CASA CHEIA – Ontem, para minha surpresa, encontrei o plenário da Assembléia Legislativa cheio de... deputados. Tá certo que a “convocação” do governo para que a sua base fosse até lá para aprovar o tal de “Revigorar” (uma espécie de fortificante de final de ano, que dá uma forcinha pros caloteiros) levou muita gente. Mas, de qualquer forma, até deputados que aparecem pouco no serviço estavam lá. Deve ser o efeito TVAL. Como quase todos são candidatos à reeleição, eles fazem qualquer negócio pra aparecer na TV. Até encarar uma sessão extraordinária. Acho que mesmo que fosse ordinária eles iriam. Ainda mais agora, que só tem sessão no começo de agosto, pra votar a LDO.

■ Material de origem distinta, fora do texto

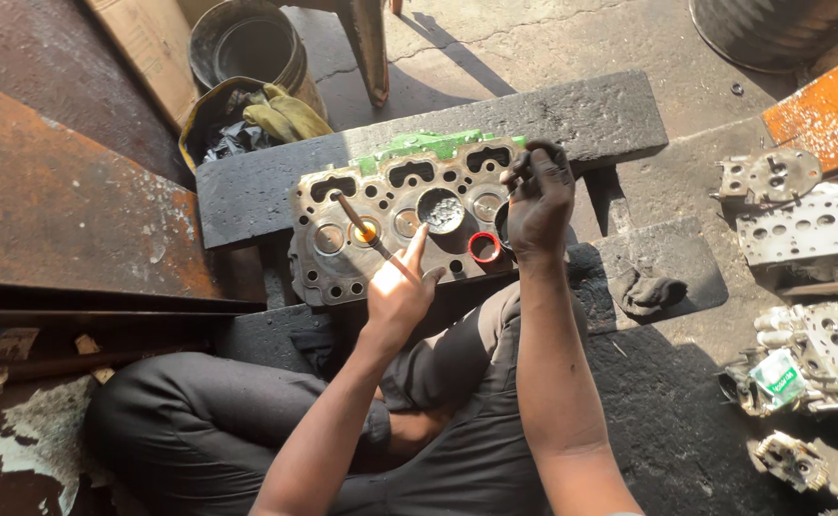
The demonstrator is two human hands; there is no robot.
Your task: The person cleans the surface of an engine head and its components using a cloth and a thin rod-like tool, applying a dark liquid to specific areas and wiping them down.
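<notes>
1. Cylinder head (395, 225): big grey metal casting, lying flat across dark plank (591, 115), just ahead of seated knees. Judged heavy, rigid, greasy; best gripped two-handed at short ends, not by port edges.
2. Right hand (537, 203): resting on head's right end, fingers curled at top edge, apparently steadying; hands apart.
3. Left hand (400, 287): closed around thin tool (359, 225), tip set in valve seat with yellowish paste. Tool stiff, light, likely slippery.
4. Round tin (440, 210) of grey paste sitting on head's middle; light, tips easily.
5. Red cap (483, 247) at front edge; tiny, loose, pinch by rim.
</notes>
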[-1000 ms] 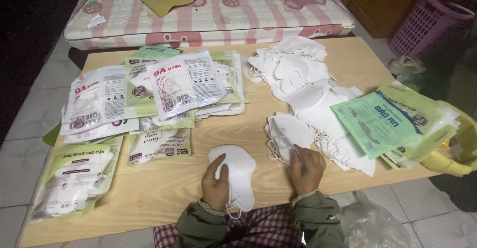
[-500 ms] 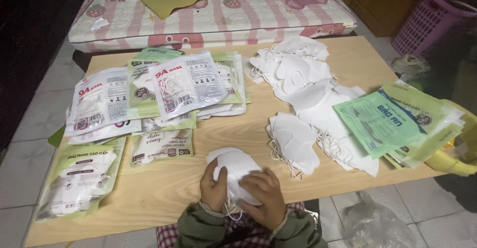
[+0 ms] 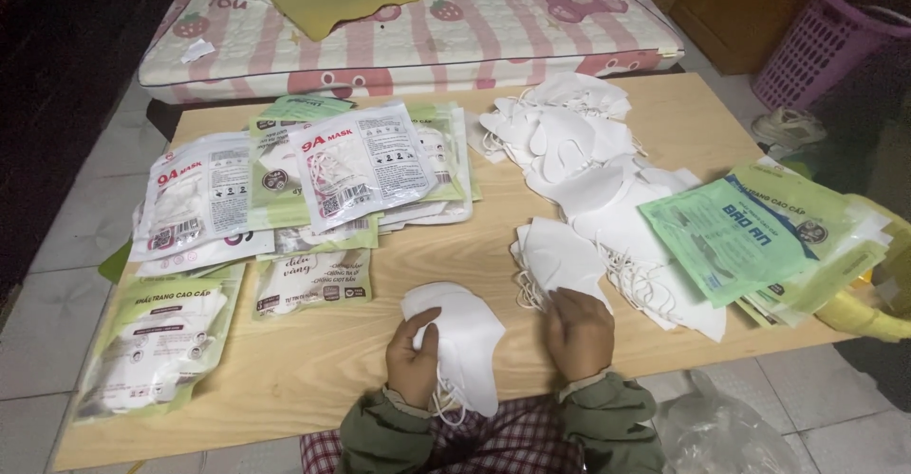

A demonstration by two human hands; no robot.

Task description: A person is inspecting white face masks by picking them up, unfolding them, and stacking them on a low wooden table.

Update das 9:30: alguém fez um comentário ali no espaço de... comentários e como eu sei que nem todos abrem aquele troço, puxo para cá, juntamente com a minha réplica.
Anonymous said... Ora, Cesar! Se eles lá não estivessem, você estaria malhando. E estando presentes, também levam malho!
Assim fica difícil convencer o pobre eleitor que alguém possa merecer seu voto.
Cesar said... Caro anônimo: de fato, ao reler percebi que generalizei a crítica. Tem uma boa parte que trabalha normalmente, é assídua e realmente sabe o que faz. E tem uma pequena parte que só está lá por causa da TV. Na nota, essa distinção não aparece, o que é injusto para com aqueles que fazem por merecer os votos que receberam. E acaba diluindo a responsabildade daqueles que habitualmente matam o serviço.

2 comentários:

Anônimo disse...

Ora, Cesar! Se eles lá não estivessem, você estaria malhando. E estando presentes, também levam malho!
Assim fica difícil convencer o pobre eleitor que alguém possa merecer seu voto.

Cesar disse...

Caro anônimo: de fato, ao reler percebi que generalizei a crítica. Tem uma boa parte que trabalha normalmente, é assídua e realmente sabe o que faz e tem uma pequena parte que só está lá por causa da TV. Na nota, essa distinção não aparece, o que é injusto com aqueles que fazem por merecer os votos que receberam. E acaba diluindo a responsabildade daqueles que habitualmente matam o serviço.